## Exercise instructions:
Every line of the material that mentions the word "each" should be copied out.

※

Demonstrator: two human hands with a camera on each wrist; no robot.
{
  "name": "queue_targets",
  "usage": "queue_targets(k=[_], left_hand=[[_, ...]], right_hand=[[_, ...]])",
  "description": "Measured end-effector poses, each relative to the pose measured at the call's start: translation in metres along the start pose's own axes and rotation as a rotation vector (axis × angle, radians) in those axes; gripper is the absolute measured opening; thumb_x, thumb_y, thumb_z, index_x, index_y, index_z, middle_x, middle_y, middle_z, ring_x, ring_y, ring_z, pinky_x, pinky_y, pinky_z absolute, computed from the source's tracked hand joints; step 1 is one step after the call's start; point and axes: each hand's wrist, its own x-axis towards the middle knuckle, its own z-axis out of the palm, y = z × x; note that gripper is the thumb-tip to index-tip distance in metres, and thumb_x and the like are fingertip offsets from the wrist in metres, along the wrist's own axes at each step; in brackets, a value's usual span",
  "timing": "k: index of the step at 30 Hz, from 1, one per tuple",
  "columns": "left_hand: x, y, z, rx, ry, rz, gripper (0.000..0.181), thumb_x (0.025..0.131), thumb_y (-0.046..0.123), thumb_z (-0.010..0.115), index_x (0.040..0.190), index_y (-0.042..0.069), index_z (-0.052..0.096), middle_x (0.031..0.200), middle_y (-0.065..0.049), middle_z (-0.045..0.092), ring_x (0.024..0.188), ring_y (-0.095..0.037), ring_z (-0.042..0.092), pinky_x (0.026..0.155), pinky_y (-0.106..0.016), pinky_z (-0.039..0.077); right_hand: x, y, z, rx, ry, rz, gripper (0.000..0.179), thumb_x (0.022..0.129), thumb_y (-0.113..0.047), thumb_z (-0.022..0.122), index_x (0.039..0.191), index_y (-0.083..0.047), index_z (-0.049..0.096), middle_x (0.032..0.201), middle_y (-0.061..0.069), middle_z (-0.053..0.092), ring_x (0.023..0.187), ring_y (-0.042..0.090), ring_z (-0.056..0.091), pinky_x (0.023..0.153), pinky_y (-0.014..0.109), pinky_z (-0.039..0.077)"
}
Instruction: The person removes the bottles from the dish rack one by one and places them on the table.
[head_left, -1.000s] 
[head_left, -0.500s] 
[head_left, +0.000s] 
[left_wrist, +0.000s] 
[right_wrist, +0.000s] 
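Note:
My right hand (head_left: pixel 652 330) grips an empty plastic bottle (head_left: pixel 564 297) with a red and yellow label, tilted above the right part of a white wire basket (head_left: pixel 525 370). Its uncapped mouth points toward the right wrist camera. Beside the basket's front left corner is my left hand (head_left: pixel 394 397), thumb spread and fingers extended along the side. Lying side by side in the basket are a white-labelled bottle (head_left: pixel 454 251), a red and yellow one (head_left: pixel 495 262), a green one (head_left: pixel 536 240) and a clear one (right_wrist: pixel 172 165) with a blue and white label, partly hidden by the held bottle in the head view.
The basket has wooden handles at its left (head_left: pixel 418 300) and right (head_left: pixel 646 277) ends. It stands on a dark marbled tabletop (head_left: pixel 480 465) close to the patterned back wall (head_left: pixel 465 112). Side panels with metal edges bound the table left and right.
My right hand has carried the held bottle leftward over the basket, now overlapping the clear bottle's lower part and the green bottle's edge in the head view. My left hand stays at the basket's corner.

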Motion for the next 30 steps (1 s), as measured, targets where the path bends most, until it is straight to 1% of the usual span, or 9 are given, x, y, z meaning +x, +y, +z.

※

## Response to this exercise:
Demonstrator: two human hands with a camera on each wrist; no robot.
  "description": "Measured end-effector poses, each relative to the pose measured at the call's start: translation in metres along the start pose's own axes and rotation as a rotation vector (axis × angle, radians) in those axes; gripper is the absolute measured opening; thumb_x, thumb_y, thumb_z, index_x, index_y, index_z, middle_x, middle_y, middle_z, ring_x, ring_y, ring_z, pinky_x, pinky_y, pinky_z absolute, computed from the source's tracked hand joints; step 1 is one step after the call's start; point and axes: each hand's wrist, its own x-axis towards the middle knuckle, its own z-axis out of the palm, y = z × x; note that gripper is the thumb-tip to index-tip distance in metres, and thumb_x and the like are fingertip offsets from the wrist in metres, along the wrist's own axes at each step; in brackets, a value's usual span",

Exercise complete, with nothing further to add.